- [ABOUT THIS TASK]: Verbatim transcription of the listing is needed.

-- DATASET SECTION follows --

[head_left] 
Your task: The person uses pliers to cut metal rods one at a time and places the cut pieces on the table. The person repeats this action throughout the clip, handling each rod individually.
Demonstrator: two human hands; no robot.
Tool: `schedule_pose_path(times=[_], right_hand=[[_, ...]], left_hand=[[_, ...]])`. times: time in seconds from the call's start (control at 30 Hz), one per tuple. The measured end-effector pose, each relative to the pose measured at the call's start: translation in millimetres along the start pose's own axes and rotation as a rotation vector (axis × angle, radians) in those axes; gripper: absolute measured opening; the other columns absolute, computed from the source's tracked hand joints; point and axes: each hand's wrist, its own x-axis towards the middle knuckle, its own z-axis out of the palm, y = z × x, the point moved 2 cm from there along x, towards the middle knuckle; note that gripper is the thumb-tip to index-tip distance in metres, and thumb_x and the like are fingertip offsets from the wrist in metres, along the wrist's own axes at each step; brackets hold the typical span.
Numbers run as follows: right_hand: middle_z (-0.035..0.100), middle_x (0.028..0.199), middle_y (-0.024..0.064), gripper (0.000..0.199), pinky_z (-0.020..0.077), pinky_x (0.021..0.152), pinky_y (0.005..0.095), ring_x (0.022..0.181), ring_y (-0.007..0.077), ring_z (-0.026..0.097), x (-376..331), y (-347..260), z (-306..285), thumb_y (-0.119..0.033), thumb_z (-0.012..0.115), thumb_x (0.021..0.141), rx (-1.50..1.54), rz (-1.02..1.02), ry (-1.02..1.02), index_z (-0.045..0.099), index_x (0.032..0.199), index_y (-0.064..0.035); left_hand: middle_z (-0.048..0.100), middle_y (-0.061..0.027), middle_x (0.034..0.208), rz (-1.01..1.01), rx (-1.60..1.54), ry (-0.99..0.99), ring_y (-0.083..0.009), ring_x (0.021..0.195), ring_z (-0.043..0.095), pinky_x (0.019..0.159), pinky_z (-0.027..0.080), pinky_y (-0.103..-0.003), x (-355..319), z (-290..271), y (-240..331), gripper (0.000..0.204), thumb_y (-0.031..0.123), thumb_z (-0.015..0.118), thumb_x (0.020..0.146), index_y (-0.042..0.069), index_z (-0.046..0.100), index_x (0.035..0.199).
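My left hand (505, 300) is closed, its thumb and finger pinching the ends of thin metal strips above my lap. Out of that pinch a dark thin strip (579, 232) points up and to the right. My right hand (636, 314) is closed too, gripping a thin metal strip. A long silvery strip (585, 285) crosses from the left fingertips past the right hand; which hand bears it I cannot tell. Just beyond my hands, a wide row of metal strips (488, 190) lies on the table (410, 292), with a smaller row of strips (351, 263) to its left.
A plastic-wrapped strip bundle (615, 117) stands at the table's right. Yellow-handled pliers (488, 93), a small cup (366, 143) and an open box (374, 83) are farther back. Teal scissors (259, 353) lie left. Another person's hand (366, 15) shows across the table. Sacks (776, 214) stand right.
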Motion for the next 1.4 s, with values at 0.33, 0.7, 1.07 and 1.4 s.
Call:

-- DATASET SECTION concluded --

- [ANSWER TO THIS PROBLEM]:
[head_left] 
Your task: The person uses pliers to cut metal rods one at a time and places the cut pieces on the table. The person repeats this action throughout the clip, handling each rod individually.
Demonstrator: two human hands; no robot.
Tool: `schedule_pose_path(times=[_], right_hand=[[_, ...]], left_hand=[[_, ...]])`. times: time in seconds from the call's start (control at 30 Hz), one per tuple. The measured end-effector pose, each relative to the pose measured at the call's start: translation in millimetres along the start pose's own axes and rotation as a rotation vector (axis × angle, radians) in those axes; gripper: absolute measured opening; the other columns absolute, computed from the source's tracked hand joints; point and axes: each hand's wrist, its own x-axis towards the middle knuckle, its own z-axis out of the palm, y = z × x, the point moved 2 cm from there along x, towards the middle knuckle; note that gripper is the thumb-tip to index-tip distance in metres, and thumb_x and the like are fingertip offsets from the wrist in metres, along the wrist's own axes at each step; brackets hold the typical span.
Numbers run as follows: right_hand: middle_z (-0.035..0.100), middle_x (0.028..0.199), middle_y (-0.024..0.064), gripper (0.000..0.199), pinky_z (-0.020..0.077), pinky_x (0.021..0.152), pinky_y (0.005..0.095), ring_x (0.022..0.181), ring_y (-0.007..0.077), ring_z (-0.026..0.097), x (-376..331), y (-347..260), z (-306..285), thumb_y (-0.119..0.033), thumb_z (-0.012..0.115), thumb_x (0.021..0.141), rx (-1.50..1.54), rz (-1.02..1.02), ry (-1.02..1.02), index_z (-0.045..0.099), index_x (0.032..0.199), index_y (-0.064..0.035); left_hand: middle_z (-0.048..0.100), middle_y (-0.061..0.027), middle_x (0.034..0.208), rz (-1.01..1.01), rx (-1.60..1.54), ry (-0.99..0.99), ring_y (-0.083..0.009), ring_x (0.021..0.195), ring_z (-0.043..0.095), pinky_x (0.019..0.159), pinky_z (-0.027..0.080), pinky_y (-0.103..-0.003), x (-355..319), z (-290..271), y (-240..331), gripper (0.000..0.204), thumb_y (-0.031..0.123), thumb_z (-0.015..0.118), thumb_x (0.020..0.146), index_y (-0.042..0.069), index_z (-0.046..0.100), index_x (0.035..0.199).
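My left hand (505, 300) is closed, its thumb and finger pinching the ends of thin metal strips above my lap. Out of that pinch a dark thin strip (579, 232) points up and to the right. My right hand (636, 314) is closed too, gripping a thin metal strip. A long silvery strip (585, 285) crosses from the left fingertips past the right hand; which hand bears it I cannot tell. Just beyond my hands, a wide row of metal strips (488, 190) lies on the table (410, 292), with a smaller row of strips (351, 263) to its left.
A plastic-wrapped strip bundle (615, 117) stands at the table's right. Yellow-handled pliers (488, 93), a small cup (366, 143) and an open box (374, 83) are farther back. Teal scissors (259, 353) lie left. Another person's hand (366, 15) shows across the table. Sacks (776, 214) stand right.
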Motion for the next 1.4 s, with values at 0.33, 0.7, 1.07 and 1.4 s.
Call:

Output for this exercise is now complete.